Between the announcement Whrrl will check out at the end of the month and speculation over whether checking in has jumped the shark, the past week gives us pause to ponder the future and direction of geosocial, or location-based, media.

As stated previously, I liked Whrrl for its Societies (connecting users with similar check-in habits), its clean interface and its functionality. But with Groupon acquiring Pelago, Whrrl’s parent company, the geosocial service will spin off into oblivion. Groupon will likely take on some of Whrrl’s better features, but since Groupon already has some location-based elements to it, one could argue redundancies existed.

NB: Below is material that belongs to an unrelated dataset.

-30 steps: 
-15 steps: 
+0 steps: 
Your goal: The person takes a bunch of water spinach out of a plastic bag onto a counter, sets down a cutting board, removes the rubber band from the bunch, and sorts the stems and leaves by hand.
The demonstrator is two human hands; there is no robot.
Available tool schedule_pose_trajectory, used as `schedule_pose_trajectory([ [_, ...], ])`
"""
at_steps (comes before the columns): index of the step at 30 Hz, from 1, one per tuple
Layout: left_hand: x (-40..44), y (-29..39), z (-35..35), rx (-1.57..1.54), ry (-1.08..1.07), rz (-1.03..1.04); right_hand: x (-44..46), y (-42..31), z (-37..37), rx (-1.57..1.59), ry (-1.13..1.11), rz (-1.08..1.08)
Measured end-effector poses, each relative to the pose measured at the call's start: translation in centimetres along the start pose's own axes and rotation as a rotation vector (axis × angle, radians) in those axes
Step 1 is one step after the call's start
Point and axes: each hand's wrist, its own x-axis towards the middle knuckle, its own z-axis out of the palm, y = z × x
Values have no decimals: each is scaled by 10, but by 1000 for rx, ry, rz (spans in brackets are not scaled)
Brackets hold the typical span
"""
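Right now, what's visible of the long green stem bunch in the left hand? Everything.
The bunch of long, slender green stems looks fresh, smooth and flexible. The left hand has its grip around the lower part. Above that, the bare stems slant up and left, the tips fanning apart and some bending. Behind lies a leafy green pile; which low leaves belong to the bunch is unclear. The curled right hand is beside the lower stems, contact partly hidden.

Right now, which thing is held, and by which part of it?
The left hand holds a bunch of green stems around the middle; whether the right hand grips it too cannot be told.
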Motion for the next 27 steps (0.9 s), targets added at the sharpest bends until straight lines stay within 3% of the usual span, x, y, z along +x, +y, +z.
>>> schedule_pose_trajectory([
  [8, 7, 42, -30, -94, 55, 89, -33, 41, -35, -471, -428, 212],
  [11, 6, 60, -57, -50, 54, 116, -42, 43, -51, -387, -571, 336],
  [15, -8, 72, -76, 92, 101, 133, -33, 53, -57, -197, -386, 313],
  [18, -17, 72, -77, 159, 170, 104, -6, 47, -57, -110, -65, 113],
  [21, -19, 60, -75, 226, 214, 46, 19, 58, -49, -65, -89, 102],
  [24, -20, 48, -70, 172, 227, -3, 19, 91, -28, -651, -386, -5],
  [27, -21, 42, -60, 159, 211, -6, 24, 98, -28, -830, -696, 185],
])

Way back when I started studying geosocial media, I predicted some players would fall by the wayside and others would be acquired by other companies with similar interests. Whrrl had a low user base and, despite some pretty decent promotional ideas, more prone to being rolled into something else. They may have been the first, but they won’t be the last.

Jeffrey Kirchchick of SCVNGR, who first let me know about Whrrl’s demise, likes to (accurately) say the future of geosocial goes well beyond the check-in. You can find a more extreme position via a RWW guest post by Goby CEO Mark Watkins declaring 2011 as the year that check-in died. Leaving aside the very legitimate question as to whether it’s in Watkins’ self-interest to declare the check-in dead, he notes:

In July 2010, Foursquare had 2 million users performing 1 million check-ins per day. By the end of the year, that number had risen to 5 million users performing 2 million check-ins per day. Impressive growth, yet this means check-ins per user declined from 0.5 per person to 0.4. It also suggests that many of those five million users aren’t active.

Between that and poor data on Facebook Places — always the weakest of location-based offerings — Watkins explains that the mere art of the check-in may not be enough to sustain these apps. It’s a great point. Yet the article has, at best, a flawed headline and, at worst, flawed assumptions.

Let’s say I own a bookstore. In the span of a year, the number of customers coming increases 150 percent. And my sales double. True, my average sale nets 20 percent less than the previous year, but … did I mention I had twice the sales of my previous year? Would I declare my bookstore dead? Of course not. It’s silly overstatement and cherry-picking of numbers. If I were a smart bookstore owner, I’d work with customers to see how I could better meet their needs … and I’m pretty sure geosocial media companies are smart enough to do the same. It’s too bad Whrrl won’t be among them, but I suspect these companies have plenty of sharp mind to help them navigate solutions.